__Assignment__:
Please retype the whole listing so that it matches the original exactly.

──────── Available data ────────

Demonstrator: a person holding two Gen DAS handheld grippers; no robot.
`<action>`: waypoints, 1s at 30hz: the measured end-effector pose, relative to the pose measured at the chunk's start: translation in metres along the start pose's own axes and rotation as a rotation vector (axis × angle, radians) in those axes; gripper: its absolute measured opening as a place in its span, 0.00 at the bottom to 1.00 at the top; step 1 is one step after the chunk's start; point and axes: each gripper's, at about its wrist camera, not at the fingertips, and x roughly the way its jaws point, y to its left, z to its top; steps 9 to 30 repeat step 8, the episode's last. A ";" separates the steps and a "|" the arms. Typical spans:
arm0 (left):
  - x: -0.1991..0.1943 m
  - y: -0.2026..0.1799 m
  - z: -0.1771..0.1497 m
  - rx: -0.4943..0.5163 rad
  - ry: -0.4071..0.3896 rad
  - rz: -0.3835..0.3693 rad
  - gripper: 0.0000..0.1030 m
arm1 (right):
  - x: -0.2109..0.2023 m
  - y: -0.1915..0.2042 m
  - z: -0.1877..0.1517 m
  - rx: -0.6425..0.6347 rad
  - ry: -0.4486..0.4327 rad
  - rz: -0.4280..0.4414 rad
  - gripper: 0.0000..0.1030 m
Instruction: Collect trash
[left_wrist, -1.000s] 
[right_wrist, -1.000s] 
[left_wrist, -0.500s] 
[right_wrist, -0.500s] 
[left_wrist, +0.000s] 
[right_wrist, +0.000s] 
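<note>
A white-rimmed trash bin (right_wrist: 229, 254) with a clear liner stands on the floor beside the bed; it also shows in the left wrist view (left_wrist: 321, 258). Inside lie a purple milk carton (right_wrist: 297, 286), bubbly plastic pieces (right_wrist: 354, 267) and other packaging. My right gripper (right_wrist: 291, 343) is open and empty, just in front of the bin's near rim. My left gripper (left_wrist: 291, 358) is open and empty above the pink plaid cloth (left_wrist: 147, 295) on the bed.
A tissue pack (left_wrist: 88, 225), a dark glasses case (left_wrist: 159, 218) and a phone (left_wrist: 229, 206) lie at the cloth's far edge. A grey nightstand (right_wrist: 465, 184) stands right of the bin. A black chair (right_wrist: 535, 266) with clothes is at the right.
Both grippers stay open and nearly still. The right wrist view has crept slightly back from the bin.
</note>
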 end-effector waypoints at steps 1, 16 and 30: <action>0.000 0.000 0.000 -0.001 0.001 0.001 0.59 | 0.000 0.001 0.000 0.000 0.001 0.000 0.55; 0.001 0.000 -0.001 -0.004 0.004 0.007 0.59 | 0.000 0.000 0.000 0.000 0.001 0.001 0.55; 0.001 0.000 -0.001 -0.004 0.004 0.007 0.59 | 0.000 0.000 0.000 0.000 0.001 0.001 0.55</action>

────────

__Exercise output__:
Demonstrator: a person holding two Gen DAS handheld grippers; no robot.
`<action>`: waypoints, 1s at 30hz: the measured end-effector pose, relative to the pose measured at the chunk's start: translation in metres along the start pose's own axes and rotation as a rotation vector (axis × angle, radians) in those axes; gripper: its absolute measured opening as a place in its span, 0.00 at the bottom to 1.00 at the top; step 1 is one step after the chunk's start; point and axes: each gripper's, at about its wrist camera, not at the fingertips, and x roughly the way its jaws point, y to its left, z to its top; steps 9 to 30 repeat step 8, the episode's last. A ";" separates the steps and a "|" the arms. Typical spans:
arm0 (left):
  - x: -0.1991..0.1943 m
  - y: -0.2026..0.1799 m
  - z: -0.1771..0.1497 m
  - rx: -0.4943..0.5163 rad
  - ry: -0.4071..0.3896 rad
  - rz: -0.3835..0.3693 rad
  - gripper: 0.0000..0.1030 m
arm1 (right):
  - x: -0.2109..0.2023 m
  - y: -0.1915..0.2042 m
  - z: -0.1877..0.1517 m
  - rx: -0.6425..0.6347 rad
  - ry: -0.4486..0.4327 rad
  - rz: -0.4280..0.4414 rad
  - gripper: 0.0000..0.1030 m
Instruction: Collect trash
[left_wrist, -1.000s] 
[right_wrist, -1.000s] 
[left_wrist, -0.500s] 
[right_wrist, -0.500s] 
[left_wrist, +0.000s] 
[right_wrist, +0.000s] 
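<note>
A white-rimmed trash bin (right_wrist: 229, 254) with a clear liner stands on the floor beside the bed; it also shows in the left wrist view (left_wrist: 321, 258). Inside lie a purple milk carton (right_wrist: 297, 286), bubbly plastic pieces (right_wrist: 354, 267) and other packaging. My right gripper (right_wrist: 291, 343) is open and empty, just in front of the bin's near rim. My left gripper (left_wrist: 291, 358) is open and empty above the pink plaid cloth (left_wrist: 147, 295) on the bed.
A tissue pack (left_wrist: 88, 225), a dark glasses case (left_wrist: 159, 218) and a phone (left_wrist: 229, 206) lie at the cloth's far edge. A grey nightstand (right_wrist: 465, 184) stands right of the bin. A black chair (right_wrist: 535, 266) with clothes is at the right.
Both grippers stay open and nearly still. The right wrist view has crept slightly back from the bin.
</note>
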 end-effector waypoints at steps 1, 16 and 30: <action>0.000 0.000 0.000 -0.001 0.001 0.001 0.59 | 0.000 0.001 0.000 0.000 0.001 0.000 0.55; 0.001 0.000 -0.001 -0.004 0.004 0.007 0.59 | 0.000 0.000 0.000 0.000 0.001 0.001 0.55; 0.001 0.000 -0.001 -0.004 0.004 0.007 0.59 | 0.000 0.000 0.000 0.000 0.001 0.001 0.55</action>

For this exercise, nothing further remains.